TRY IT:
Each entry is to be given again precisely, and no picture may be carried over.

========

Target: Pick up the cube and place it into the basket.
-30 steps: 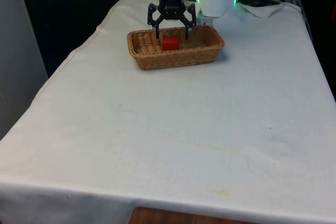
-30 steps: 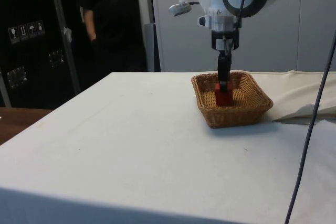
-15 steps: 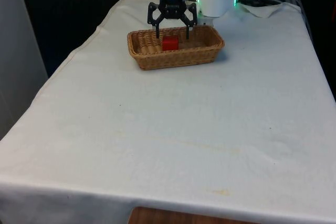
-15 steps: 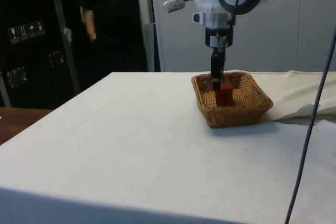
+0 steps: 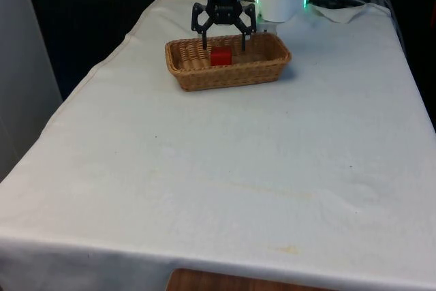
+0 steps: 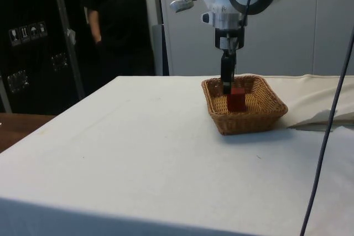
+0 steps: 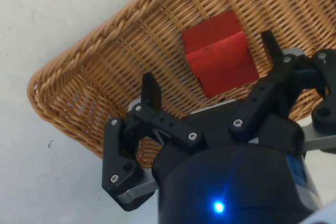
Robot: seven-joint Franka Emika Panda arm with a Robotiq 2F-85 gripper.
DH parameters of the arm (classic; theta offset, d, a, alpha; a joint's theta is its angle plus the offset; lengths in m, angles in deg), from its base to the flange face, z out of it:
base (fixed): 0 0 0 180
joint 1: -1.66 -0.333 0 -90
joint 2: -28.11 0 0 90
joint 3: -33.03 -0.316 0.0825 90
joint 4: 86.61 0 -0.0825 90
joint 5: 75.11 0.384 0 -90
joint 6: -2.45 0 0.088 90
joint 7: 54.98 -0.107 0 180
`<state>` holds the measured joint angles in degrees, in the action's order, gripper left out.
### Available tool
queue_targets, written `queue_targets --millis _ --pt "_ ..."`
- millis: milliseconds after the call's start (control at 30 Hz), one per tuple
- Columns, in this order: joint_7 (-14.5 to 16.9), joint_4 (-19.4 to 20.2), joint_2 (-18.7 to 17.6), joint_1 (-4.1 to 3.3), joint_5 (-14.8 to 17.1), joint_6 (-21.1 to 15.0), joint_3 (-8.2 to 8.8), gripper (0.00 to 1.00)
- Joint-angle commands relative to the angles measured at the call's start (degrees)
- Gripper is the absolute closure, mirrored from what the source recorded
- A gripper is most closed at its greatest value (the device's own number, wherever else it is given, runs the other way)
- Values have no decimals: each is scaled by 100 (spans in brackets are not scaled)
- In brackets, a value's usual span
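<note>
Over the basket's far side, the gripper hangs with its jaws spread wide and nothing between them, fingertips clear of everything. Straight below and a touch toward the camera in the front view sits the red cube, resting on the wicker floor of the basket, roughly mid-basket and apart from the walls. In the side view the gripper stands just above the cube, tips at about its top edge, not touching. The basket's long axis runs across the front view. Looks like the placing is done; what remains is a clean lift straight up, away from the rim.
</note>
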<state>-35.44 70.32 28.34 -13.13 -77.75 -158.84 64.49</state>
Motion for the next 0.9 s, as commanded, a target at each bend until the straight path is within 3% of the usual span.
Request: queue_targets --millis 0,533,800,833,867 --pt "0 0 0 0 0 0 0 0" --pt "0 -6 0 0 0 6 0 0" --pt "-74 -126 281 40 -109 315 17 0" --pt "0 -97 292 6 0 281 11 0" --pt "-74 -132 315 46 -120 344 17 0"
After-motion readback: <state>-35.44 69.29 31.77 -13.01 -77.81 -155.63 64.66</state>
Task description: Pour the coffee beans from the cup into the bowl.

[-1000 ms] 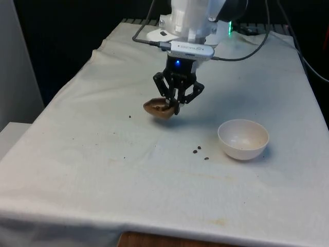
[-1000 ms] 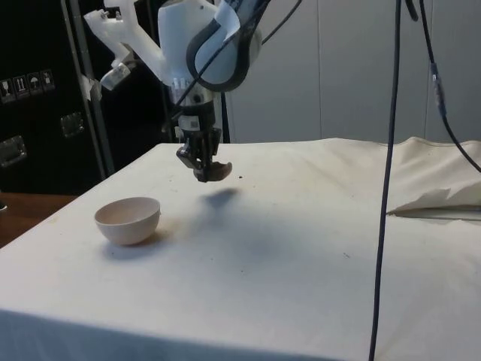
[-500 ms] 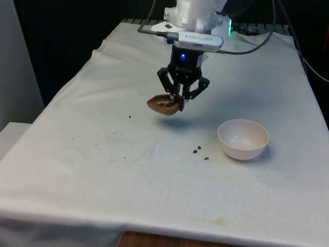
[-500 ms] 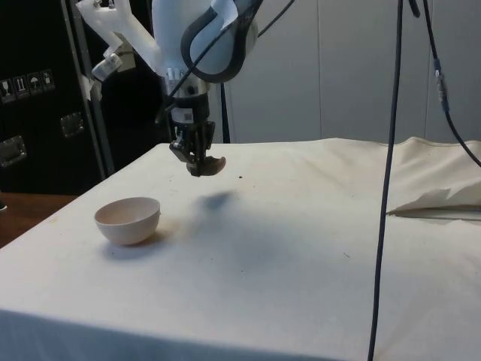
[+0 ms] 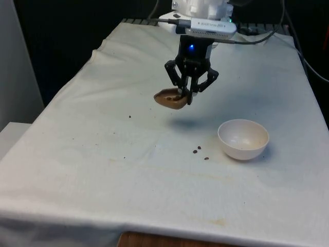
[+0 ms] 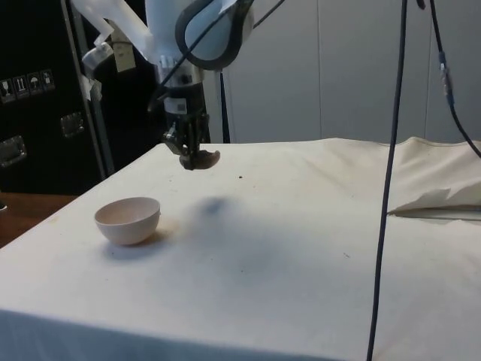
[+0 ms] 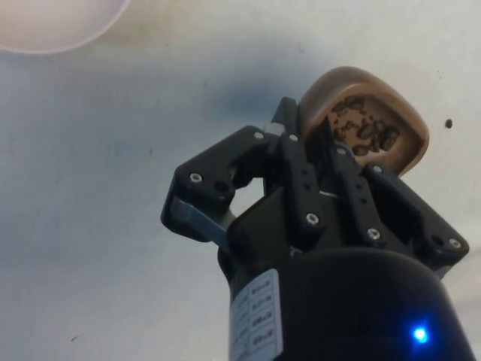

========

OUTPUT FOR THIS EXERCISE:
Target: Pick up the cube and place it into the basket.
-30 steps: 
-30 steps: 
-15 steps: 
-15 steps: 
+0 steps: 
+0 steps: 
+0 steps: 
Robot: seven-joint Franka Emika Panda arm with a Robotiq 2F-85 gripper.
DH parameters of the arm (classic; theta offset, d, a, alpha; a joint's theta is its angle plus the offset; lengths in m, angles in deg), from its base to the flange face, z out of it:
base (fixed): 0 0 0 180
joint 1: -1.66 -0.333 0 -90
joint 2: -28.11 0 0 90
joint 3: -33.03 -0.316 0.0825 90
joint 4: 86.61 0 -0.0825 90
joint 5: 75.11 0.384 0 -90
joint 6: -2.45 0 0.088 90
joint 7: 54.98 -0.107 0 180
`<state>` holds the measured joint angles in degrees, in the action's order, gripper left out.
### Available tool
queue_targets, written `queue_targets --millis _ --pt "_ ..."`
- millis: milliseconds after the call's start (control at 30 Hz), one per tuple
- Columns, in this order: joint_7 (-14.5 to 16.9), joint_4 (-19.4 to 20.2), joint_2 (-18.7 to 17.6), joint_1 (-4.1 to 3.3), joint_5 (-14.8 to 17.1), joint_6 (-21.1 to 15.0), joint_3 (-8.2 to 8.8), gripper (0.00 to 1.00)
- Joint-angle commands relative to the angles measured at the call's start (degrees)
- Gripper is the absolute closure, mirrored from what the source recorded
- A gripper is most closed at its greatest value (the device's own number, wherever else it is given, runs the other way)
- Values have no decimals: each is scaled by 100 (spans in brackets are not scaled)
- In brackets, a value's usual span
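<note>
Over the basket's far side, the gripper hangs with its jaws spread wide and nothing between them, fingertips clear of everything. Straight below and a touch toward the camera in the front view sits the red cube, resting on the wicker floor of the basket, roughly mid-basket and apart from the walls. In the side view the gripper stands just above the cube, tips at about its top edge, not touching. The basket's long axis runs across the front view. Looks like the placing is done; what remains is a clean lift straight up, away from the rim.
</note>
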<state>-35.44 70.32 28.34 -13.13 -77.75 -158.84 64.49</state>
Motion for the next 0.9 s, as commanded, a target at each bend until the straight path is within 3% of the usual span.
Request: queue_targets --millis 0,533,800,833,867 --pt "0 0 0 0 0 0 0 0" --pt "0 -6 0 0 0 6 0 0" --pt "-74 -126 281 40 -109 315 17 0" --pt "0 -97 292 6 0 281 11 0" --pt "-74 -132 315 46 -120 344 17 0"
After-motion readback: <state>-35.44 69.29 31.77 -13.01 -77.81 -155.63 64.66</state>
Task description: Pour the coffee beans from the cup into the bowl.

[-1000 ms] 
[-1000 ms] 
[-500 ms] 
[-500 ms] 
[+0 ms] 
[+0 ms] 
[+0 ms] 

The exercise requires no further work.